Asperger’s and the DSM-V


DwH writes

So what do you think of Aspergers’s Syndrome not being included in the DSM-V?  Do you think it somehow de-legitimizes Aspies?

At first I was dismayed by the change.  I had never heard of Asperger’s until fairly recently but when I did, it was one of those “ah-ha!” moments where all of a sudden, everything made sense.  I was saddened by the prospect of removing it as a formal diagnosis because I believed others would be denied the sense of clarity and relief that I had experienced.  The thought also crossed my mind to rush down to the local shrink and get my formal diagnosis before they stop minting them.  But on further reflection, I am now more or less in favor of the change and I’ll explain why if you’ll indulge me just a bit.

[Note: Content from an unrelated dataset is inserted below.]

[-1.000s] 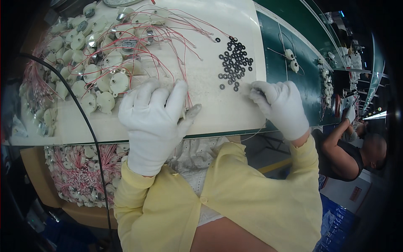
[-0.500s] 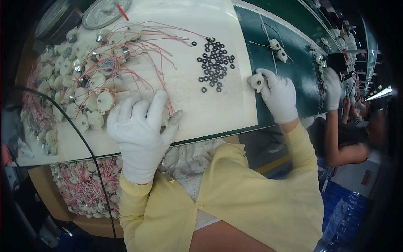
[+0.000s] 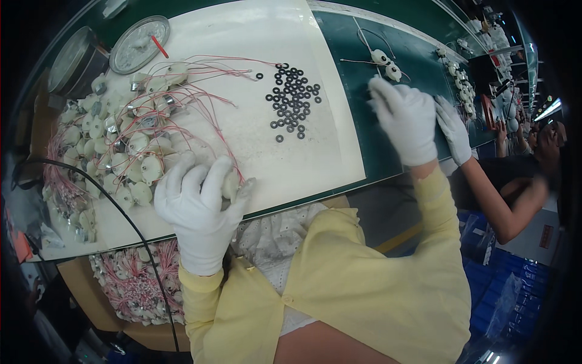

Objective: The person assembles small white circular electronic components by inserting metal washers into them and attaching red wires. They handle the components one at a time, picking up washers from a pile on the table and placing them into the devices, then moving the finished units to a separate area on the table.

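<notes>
The left hand, in a white glove, is positioned at the near edge of the table, left of centre. Its grip is narrow and holds a pale disc-shaped part between the thumb and the fingers; the hand covers some of this part. Red wires run from the pile side toward the far side of this hand.

The right hand, also gloved in white, is located over the green section at the right of the table. The fingers are blurred; whether the grip is closed on anything cannot be told. Two pale round parts with black centres lie side by side just beyond the fingers, with a thin cable beside them.

Black rings lie loose in a cluster on the white section, between the two hands and farther from the person. One single ring lies apart, left of the cluster.

A large pile of pale round parts with metal bodies occupies the left of the table. At the far left stand a round container and a shallow round dish bearing a red stick. A black cable crosses the near left corner. Below the table edge, a cardboard box contains similar wired parts.

A co-worker's gloved hand is just right of the right hand.
</notes>
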The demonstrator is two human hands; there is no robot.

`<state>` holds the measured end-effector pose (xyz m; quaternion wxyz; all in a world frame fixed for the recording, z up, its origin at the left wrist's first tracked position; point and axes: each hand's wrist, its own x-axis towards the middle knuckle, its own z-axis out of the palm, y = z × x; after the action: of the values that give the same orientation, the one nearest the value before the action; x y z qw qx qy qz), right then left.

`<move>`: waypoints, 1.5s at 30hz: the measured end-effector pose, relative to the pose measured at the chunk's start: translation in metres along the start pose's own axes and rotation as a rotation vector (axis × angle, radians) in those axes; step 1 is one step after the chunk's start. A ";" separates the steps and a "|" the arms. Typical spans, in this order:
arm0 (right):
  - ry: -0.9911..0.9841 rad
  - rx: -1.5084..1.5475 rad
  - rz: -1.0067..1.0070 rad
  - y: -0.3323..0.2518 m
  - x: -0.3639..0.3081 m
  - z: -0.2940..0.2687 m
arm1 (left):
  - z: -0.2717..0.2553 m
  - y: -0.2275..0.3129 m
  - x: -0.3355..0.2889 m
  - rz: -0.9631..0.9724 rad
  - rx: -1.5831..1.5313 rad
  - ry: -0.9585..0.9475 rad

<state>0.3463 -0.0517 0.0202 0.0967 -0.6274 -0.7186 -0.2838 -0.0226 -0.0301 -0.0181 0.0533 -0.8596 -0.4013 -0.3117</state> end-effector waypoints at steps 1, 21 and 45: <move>-0.023 0.025 0.036 0.012 0.002 -0.004 | -0.002 -0.002 -0.001 -0.007 -0.016 0.046; 0.244 1.344 -0.093 -0.196 0.040 -0.043 | -0.043 0.017 0.005 -0.157 -0.265 0.117; 0.213 2.537 0.338 -0.141 0.081 -0.078 | -0.026 -0.029 0.039 -0.198 0.170 0.387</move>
<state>0.1790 -0.0315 0.0836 0.7149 -0.1537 -0.3851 0.5630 -0.0375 0.0062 0.0210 0.1707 -0.7329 -0.4907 -0.4392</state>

Digital samples do not represent the infinite variability of analog phenomena

Digital samples do not represent the infinite variability of analog phenomena

There is a problem that is relatively new to the world, related to how we model analog phenomena using digital technology.  The example most people are familiar with is that of the CD versus a vinyl album.  Audiophiles tell us the analog version is much richer.  This is because an analog signal can represent an infinite number of values between silent and full volume whereas 16-bit audio can represent only 65,535 distinct values.  With analog, the signal rises and falls much like a ramp.  With digital, the signal jumps from point to point like stair steps.  Only by making the steps very fine, do we approach the sound we get with analog signals, and that is only because we eventually reach the limits of what human hearing can distinguish.  In reality, even with 32-bit audio, an analog signal can represent infinitely more points along a signal curve.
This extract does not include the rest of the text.